Your task is to write out exactly the lines of the listing below, from the first down to the line that holds "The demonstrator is".
***** DATASET SECTION
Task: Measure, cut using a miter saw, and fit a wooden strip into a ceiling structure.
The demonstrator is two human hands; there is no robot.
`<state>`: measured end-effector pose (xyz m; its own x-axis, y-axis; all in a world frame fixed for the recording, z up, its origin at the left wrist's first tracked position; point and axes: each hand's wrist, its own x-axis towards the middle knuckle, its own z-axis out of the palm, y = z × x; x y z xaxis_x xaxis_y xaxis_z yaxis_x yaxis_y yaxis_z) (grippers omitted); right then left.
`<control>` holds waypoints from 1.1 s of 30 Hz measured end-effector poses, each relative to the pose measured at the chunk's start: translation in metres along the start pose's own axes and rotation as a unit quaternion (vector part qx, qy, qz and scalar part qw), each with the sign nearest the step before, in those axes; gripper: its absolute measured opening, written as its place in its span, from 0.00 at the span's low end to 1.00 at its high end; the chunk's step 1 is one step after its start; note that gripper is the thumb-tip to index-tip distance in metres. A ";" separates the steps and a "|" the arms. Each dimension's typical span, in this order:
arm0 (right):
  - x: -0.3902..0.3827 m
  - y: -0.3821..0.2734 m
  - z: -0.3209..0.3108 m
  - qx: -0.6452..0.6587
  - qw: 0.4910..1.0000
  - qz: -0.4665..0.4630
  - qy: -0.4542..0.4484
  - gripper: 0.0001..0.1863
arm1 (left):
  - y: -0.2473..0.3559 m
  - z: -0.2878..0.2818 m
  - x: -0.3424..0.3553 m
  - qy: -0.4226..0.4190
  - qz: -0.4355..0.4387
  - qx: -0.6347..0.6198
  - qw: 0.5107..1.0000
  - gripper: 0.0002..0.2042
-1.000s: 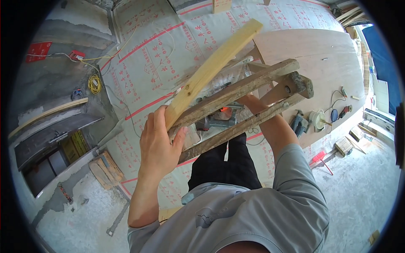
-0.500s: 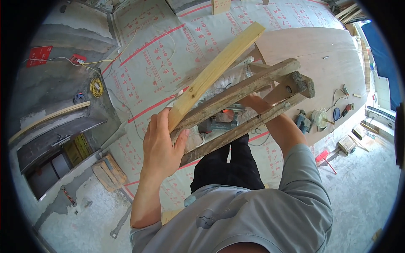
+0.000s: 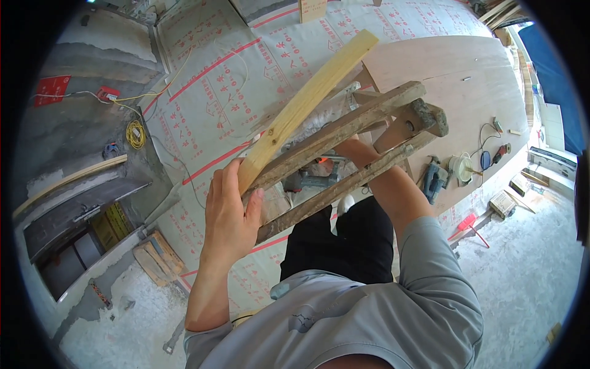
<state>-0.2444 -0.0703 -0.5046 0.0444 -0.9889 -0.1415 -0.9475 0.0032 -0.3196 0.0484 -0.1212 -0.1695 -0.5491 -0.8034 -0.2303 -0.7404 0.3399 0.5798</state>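
Note:
A worn, stained wooden trestle-like frame hangs tilted in front of me, its long rails running from my left hand up to the right. My left hand is closed round the rails' near left end, with a pale wooden board lying along the frame under its fingers. My right hand reaches between the rails, mostly hidden behind the upper one; whether its fingers grip is not visible. Through the gap shows a grey-green power tool with a red part.
A large plywood sheet covers the floor to the right, carrying a cordless drill, a white tub and a corded tool. Printed protective sheeting spreads ahead. Yellow cable lies coiled at left; short boards rest nearby.
My view has shifted slightly as I step; a white shoe now shows below the frame. The frame and board have moved a little left with my hands.

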 end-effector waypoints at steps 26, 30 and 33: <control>-0.010 -0.041 0.031 0.862 0.468 0.107 0.164 0.14 | 0.015 -0.001 0.019 -0.039 -0.041 0.129 0.990 0.27; -0.014 -0.043 0.029 0.629 0.753 0.160 0.113 0.11 | 0.018 0.000 0.024 -0.058 -0.073 0.102 0.990 0.24; -0.010 -0.051 0.033 0.401 0.899 0.168 0.050 0.11 | 0.016 0.000 0.029 -0.072 -0.081 0.111 0.988 0.24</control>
<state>-0.1865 -0.0555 -0.5180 -0.2680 -0.9208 -0.2832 -0.3686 0.3696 -0.8530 0.0207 -0.1389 -0.1664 -0.4532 -0.7842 -0.4240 -0.8815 0.3235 0.3439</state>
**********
## [EXERCISE SOLUTION]
Task: Measure, cut using a miter saw, and fit a wooden strip into a ceiling structure.
The demonstrator is two human hands; there is no robot.

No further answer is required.